Microsoft adota macOS como referência no desenvolvimento do Windows 11
Microsoft busca melhorar a fluidez do Windows 11 com novo recurso de desempenho.
A velocidade de um sistema operacional é frequentemente percebida em pequenos detalhes, como a rapidez com que um menu se abre ou uma janela responde. A Microsoft está dedicando esforços para aprimorar o Windows 11, focando na fluidez que pode ser perdida em frações de segundo.
Um dos principais desenvolvimentos é o Perfil de Baixa Latência, que visa aumentar temporariamente a velocidade do processador em momentos críticos, como ao abrir o menu Iniciar ou aplicativos. Esse recurso está em fase de testes e não foi anunciado como uma grande novidade, mas já demonstrou melhorias na velocidade e na capacidade de resposta em comparação com versões anteriores do sistema.
A ideia por trás desse recurso não é única da Microsoft, mas um princípio compartilhado entre sistemas operacionais modernos, como macOS e Linux. O vice-presidente da Microsoft, Scott Hanselman, destaca que essa abordagem não representa uma “trapaça”, mas sim uma estratégia comum para melhorar a percepção de velocidade dos aplicativos, priorizando tarefas interativas e reduzindo a latência.
Embora a ideia de exigir mais do processador possa parecer contraditória em termos de consumo de energia, muitos chips modernos são projetados para operar em alta intensidade por breves períodos, retornando rapidamente a um estado de baixo consumo. Assim, o objetivo do Windows 11 é utilizar esse aumento de desempenho de forma pontual, garantindo que não se prolongue além do necessário.
No entanto, a iniciativa não convenceu a todos. Alguns usuários expressaram preocupações nas redes sociais, temendo que esse aumento de desempenho pudesse impactar negativamente a duração da bateria e sugerindo que a empresa deveria focar mais na otimização do software.
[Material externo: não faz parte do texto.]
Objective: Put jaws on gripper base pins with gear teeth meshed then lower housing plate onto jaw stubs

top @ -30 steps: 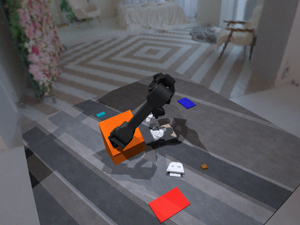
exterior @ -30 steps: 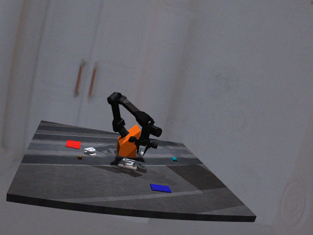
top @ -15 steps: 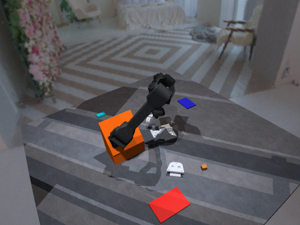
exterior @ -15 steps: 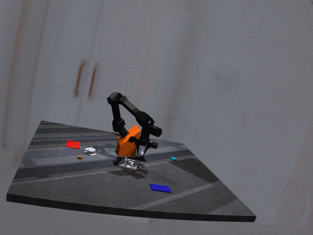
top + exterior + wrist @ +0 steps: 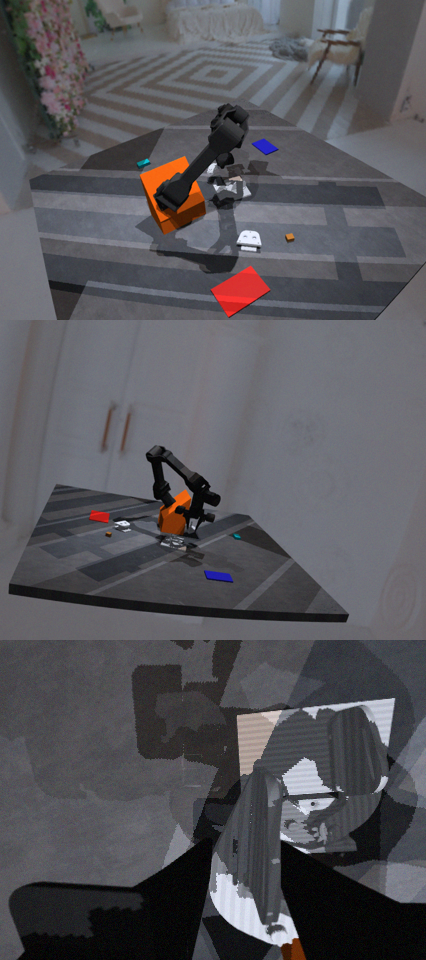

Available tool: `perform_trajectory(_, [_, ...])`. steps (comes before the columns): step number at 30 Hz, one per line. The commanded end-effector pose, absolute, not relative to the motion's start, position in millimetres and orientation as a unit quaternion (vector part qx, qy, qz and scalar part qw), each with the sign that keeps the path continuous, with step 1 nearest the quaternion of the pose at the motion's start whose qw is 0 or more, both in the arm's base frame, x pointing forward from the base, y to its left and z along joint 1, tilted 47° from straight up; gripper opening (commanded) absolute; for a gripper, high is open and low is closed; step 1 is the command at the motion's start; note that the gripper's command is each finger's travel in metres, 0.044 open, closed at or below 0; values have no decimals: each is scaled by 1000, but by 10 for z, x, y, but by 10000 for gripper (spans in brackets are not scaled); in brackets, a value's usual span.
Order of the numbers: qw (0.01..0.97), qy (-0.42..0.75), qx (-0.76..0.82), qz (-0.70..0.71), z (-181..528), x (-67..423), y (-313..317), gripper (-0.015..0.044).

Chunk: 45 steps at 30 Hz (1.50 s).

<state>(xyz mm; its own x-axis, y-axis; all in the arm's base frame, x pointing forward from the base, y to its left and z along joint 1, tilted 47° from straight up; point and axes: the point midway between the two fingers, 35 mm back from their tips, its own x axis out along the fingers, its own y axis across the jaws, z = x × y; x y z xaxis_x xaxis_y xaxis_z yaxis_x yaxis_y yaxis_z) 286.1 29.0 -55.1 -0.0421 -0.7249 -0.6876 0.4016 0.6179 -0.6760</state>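
Here's my gripper [image 5: 225,160] [image 5: 192,530] [image 5: 242,846], partly open, its fingers closed on a white jaw [image 5: 211,168] [image 5: 193,527] [image 5: 227,895]. Right near it sits the white base [image 5: 246,191] [image 5: 165,543] [image 5: 387,716], with the other jaw [image 5: 356,747] on it, much of it in shadow. Farther out, the housing plate [image 5: 248,236] [image 5: 122,524] lies off the base, between the red tile [image 5: 241,291] [image 5: 99,516] and the small orange cube [image 5: 289,237] [image 5: 108,534].

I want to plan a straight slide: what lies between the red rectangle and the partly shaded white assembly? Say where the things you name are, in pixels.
The white two-holed plate [image 5: 249,238] [image 5: 123,525] lies between them, as the top view shows; the small orange block [image 5: 289,237] [image 5: 108,534] sits off to one side.
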Motion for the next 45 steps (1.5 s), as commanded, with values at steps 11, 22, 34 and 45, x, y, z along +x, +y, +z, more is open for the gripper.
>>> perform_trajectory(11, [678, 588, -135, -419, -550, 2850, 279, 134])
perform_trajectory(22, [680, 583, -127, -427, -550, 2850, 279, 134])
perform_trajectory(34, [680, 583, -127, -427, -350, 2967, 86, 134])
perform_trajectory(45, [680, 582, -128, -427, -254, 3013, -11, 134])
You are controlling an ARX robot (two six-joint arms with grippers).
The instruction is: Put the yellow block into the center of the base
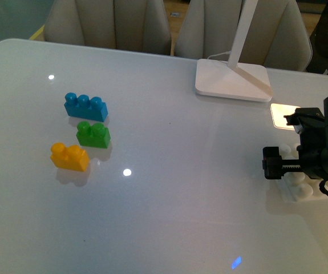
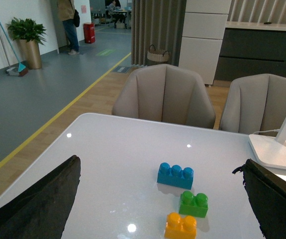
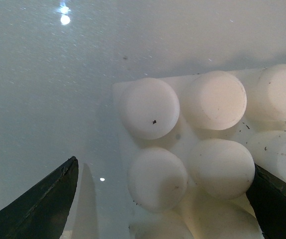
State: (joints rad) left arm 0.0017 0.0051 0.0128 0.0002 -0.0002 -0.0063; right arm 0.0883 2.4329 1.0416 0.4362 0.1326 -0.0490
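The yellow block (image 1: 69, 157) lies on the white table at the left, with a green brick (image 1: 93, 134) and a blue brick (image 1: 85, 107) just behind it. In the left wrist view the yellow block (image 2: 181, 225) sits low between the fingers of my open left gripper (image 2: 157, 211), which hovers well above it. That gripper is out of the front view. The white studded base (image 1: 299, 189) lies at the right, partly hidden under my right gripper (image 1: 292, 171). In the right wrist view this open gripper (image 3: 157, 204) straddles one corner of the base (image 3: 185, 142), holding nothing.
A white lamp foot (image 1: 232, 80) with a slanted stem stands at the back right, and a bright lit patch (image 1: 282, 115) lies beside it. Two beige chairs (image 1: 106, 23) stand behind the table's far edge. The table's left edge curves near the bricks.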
A Microsoft, por sua vez, apresenta esse ajuste como parte de um esforço mais amplo para resolver problemas de desempenho.
A empresa também está se comprometendo publicamente com a qualidade do Windows, compartilhando atualizações sobre várias mudanças em teste. Isso inclui melhorias na interface dos widgets, ajustes no programa Windows Insider e maior flexibilidade em relação às atualizações.
Essa movimentação ocorre em um contexto em que a Microsoft busca incentivar a migração para o Windows 11, enquanto o Windows 10 ainda está presente em mais de um quarto dos PCs com Windows globalmente. Com o término do período gratuito de atualizações de segurança estendidas, os usuários precisarão atualizar seus sistemas ou arcar com custos adicionais para continuar protegidos.